JPS61172803A - Seed disinfectant - Google Patents

Abstract

PURPOSE:A seed disinfectant, containing a mixture of kasugamicin with 2- bromo-2-bromomethylglutaronitrile as an active constituent, capable of exhibiting remarkable effect particularly on control of seed and seedling rot caused by Pseudomonas glumae, and effective against bakane disease and helminthosporium leaf spot. CONSTITUTION:A seed disinfectant containing a mixture of kasugamycin or a salt thereof with 2-bromo-2-bromomethylglutaronitrile incorporated at 1:1-15 weight ratio as an active constituent. This disinfectant is used by formulating the above-mentioned active constituent with a soilid carrier, e.g. clay or talc, liquid carrier, e.g. benzene or alcohol, and an adjuvant, e.g. surfactant, stabilizer or spreader, into wettable powder, dust, emulsion or flowable, etc., diluting the resultant formulation with water to prepare a chemical solution in a low or high concentration, dipping seed rice therein or powder coating the seed rice directly with the powdery wettable powder, etc.

Description

Detailed Description of the Invention The seed disinfectant of the present invention disinfects the seeds of various crops such as rice, wheat, and vegetables before sowing, and kills any plant pathogenic bacteria that may be parasitic on the seeds. ■A new mixture that makes it possible to grow healthy seedlings and increase the yield of various crops by protecting seeds from soil-borne pathogens that live in the soil and invade and damage seeds and young seedlings after seeding. The present invention relates to a seed disinfectant.More specifically, the present invention uses kasugamycin or its salts (hereinafter referred to as KSM) and 2-bromo-2-bromomethylglutaronitrile (hereinafter referred to as BBMG) represented by the following chemical structural formula as active ingredients, The present invention relates to a seed disinfectant characterized by containing the following: Therefore, the present invention can be effectively used in the agrochemical manufacturing industry and the agricultural and horticultural fields.

r BBMG NC-CH2CH2-C-CNH2Br KSM, which is one of the active ingredients of the present invention, is known as an agricultural fungicide.
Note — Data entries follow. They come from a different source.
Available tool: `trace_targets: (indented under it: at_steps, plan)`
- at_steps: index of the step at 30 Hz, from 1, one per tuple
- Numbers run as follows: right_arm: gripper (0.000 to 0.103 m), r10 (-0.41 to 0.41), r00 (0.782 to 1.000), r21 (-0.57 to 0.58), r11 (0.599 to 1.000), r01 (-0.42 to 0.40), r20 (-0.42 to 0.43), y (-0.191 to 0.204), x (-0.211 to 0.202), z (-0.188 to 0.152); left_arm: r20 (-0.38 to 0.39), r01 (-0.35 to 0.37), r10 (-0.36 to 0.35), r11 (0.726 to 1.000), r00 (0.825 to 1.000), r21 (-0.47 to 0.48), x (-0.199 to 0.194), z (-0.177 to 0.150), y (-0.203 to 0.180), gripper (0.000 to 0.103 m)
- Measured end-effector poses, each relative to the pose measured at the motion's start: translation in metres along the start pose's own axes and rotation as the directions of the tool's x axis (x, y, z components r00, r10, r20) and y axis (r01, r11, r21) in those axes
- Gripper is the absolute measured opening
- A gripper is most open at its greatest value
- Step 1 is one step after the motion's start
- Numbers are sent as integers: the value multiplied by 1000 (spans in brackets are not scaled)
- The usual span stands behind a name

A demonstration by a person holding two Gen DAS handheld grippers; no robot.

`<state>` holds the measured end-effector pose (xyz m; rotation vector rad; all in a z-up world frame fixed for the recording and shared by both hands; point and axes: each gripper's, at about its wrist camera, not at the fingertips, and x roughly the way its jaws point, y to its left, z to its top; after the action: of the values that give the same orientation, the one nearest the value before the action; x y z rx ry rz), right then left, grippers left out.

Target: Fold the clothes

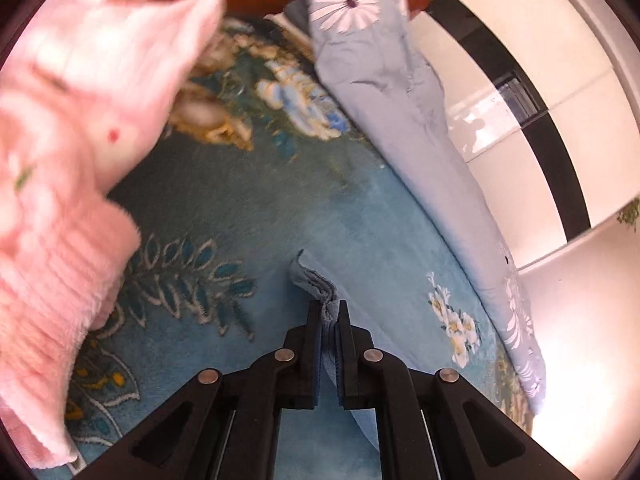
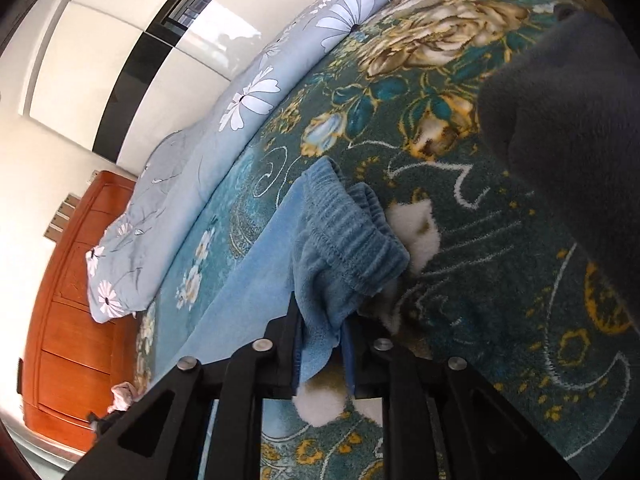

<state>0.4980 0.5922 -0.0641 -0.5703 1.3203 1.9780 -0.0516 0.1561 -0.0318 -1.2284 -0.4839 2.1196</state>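
Note:
A light blue fleece garment [image 2: 256,268] with a ribbed cuff [image 2: 352,240] lies on the teal floral blanket [image 2: 500,280]. My right gripper [image 2: 322,328] is shut on the garment near the cuff. My left gripper [image 1: 330,312] is shut on another edge of the same blue garment [image 1: 316,284], which sticks up between the fingers. A fluffy pink garment [image 1: 68,152] lies to the left in the left wrist view, blurred.
A light blue quilt with white daisies [image 1: 404,112] lies along the far edge of the bed [image 2: 256,92]. A dark grey fleece garment [image 2: 572,136] lies at the right. A wooden headboard [image 2: 72,312] and white wardrobe doors [image 1: 532,92] stand beyond.

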Motion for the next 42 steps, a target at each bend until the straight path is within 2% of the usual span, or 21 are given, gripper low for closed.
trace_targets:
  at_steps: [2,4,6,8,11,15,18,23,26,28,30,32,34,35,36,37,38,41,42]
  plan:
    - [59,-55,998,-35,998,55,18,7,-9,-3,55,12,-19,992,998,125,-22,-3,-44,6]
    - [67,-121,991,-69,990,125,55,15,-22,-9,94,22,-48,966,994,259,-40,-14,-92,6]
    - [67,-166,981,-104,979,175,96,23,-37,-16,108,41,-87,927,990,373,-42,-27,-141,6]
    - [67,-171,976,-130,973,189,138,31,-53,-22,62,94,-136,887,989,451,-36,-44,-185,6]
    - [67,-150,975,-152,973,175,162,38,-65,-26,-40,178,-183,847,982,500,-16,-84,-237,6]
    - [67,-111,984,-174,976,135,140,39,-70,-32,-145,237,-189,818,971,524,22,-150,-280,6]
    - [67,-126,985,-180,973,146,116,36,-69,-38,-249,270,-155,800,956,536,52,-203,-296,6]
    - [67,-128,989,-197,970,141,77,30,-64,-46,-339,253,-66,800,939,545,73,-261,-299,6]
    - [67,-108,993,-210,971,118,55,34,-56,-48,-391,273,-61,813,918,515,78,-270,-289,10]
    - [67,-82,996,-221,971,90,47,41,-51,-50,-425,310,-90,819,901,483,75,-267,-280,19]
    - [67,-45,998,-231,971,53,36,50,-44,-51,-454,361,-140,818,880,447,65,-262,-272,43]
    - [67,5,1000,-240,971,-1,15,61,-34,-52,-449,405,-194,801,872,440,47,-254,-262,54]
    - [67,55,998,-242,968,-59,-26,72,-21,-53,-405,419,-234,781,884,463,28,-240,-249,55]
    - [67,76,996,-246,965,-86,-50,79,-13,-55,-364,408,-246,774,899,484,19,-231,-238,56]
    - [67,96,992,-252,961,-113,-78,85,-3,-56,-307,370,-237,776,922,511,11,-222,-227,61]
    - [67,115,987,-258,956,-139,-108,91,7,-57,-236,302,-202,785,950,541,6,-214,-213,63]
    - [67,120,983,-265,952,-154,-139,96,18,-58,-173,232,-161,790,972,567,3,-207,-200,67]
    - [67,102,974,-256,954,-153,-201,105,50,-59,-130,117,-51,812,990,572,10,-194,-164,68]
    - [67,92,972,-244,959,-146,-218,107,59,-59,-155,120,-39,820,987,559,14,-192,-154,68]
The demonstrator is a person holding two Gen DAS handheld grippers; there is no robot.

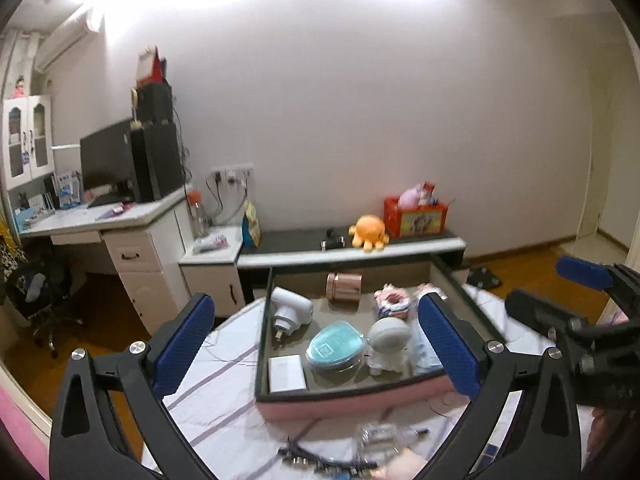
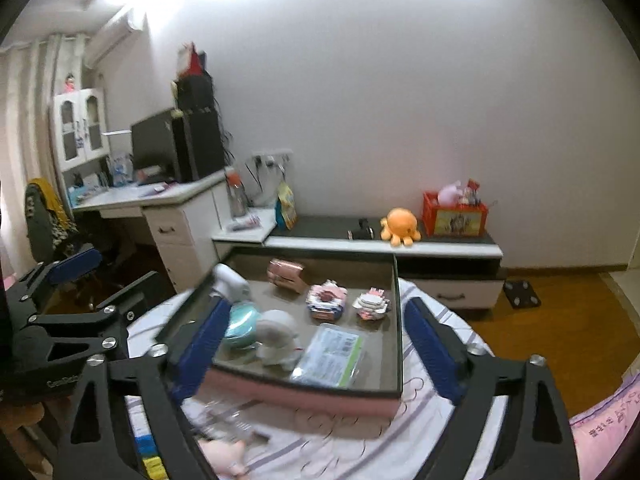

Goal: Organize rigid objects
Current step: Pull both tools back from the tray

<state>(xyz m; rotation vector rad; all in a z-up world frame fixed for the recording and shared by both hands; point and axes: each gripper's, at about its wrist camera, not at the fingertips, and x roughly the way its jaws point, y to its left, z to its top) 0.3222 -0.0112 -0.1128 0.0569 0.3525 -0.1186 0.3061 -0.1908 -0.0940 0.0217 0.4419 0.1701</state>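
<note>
Resting on a round table (image 1: 216,392) draped in a striped white cloth: a shallow tray (image 1: 344,400) with dark walls and a pink front edge. Both grippers held above its near side, jaws spread wide, nothing between the blue pads. Left gripper (image 1: 316,344) released, its fingers (image 1: 184,344) framing the tray from the near left. Right gripper (image 2: 316,352) likewise released and empty, one finger over the tray's left wall, the other out past its right wall.

Lying inside the tray, seen from the left wrist: a white plug adapter (image 1: 290,312) at back left, a shiny copper tin (image 1: 345,287) on its side at the back, a flat white box (image 1: 286,373) at front left, a teal lidded container (image 1: 336,350) just beside it, a pale round-headed figure (image 1: 389,342) touching the container's right side, and a small pink-and-white toy (image 1: 394,305) behind that. Seen from the right wrist: a clear packet (image 2: 330,354) with green print at the front right, lettering too blurred to read, and a second small pink-and-white toy (image 2: 372,300) behind it.

Blurred in front of the tray: a tangle of clear plastic and dark cable (image 1: 332,458), plus something soft and pink (image 2: 226,454).

Beyond, on a low cabinet (image 2: 384,246): an orange plush octopus (image 2: 400,226) and a red crate (image 2: 454,216) with a printed picture, text unreadable. Faint embossed lettering on the other gripper's body at the left edge of the right-wrist view, only partly legible.
</note>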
In addition, it has low toxicity to humans, livestock, fish and shellfish, and there is no concern about chemical damage, so it is effective against rice blast disease.
It is widely used as a spray agent to control diseases in vegetables.

Recently, KSM has also been used to control seedling rot caused by rice blight bacterium, which occurs on rice in seedling boxes and causes great damage.
A technology for mixing granules containing granules with seedling growing soil has been established and is being put into widespread use. These things were explained in
Publication No. 818, Special Publication No. 41-21757, "Pesticide Handbook 1981 Edition" (Japan Plant Protection Association, published July 20, 1981) No. 162-1
It is described in JP-A-57-42611, page 64, etc. Also.

It is also known to have seed disinfection activity against cucumber bacterial spot disease (Japanese Patent Publication No. 32053/1983 [2003])9 However, seed disinfection activity against bacterial rice blight disease is not known.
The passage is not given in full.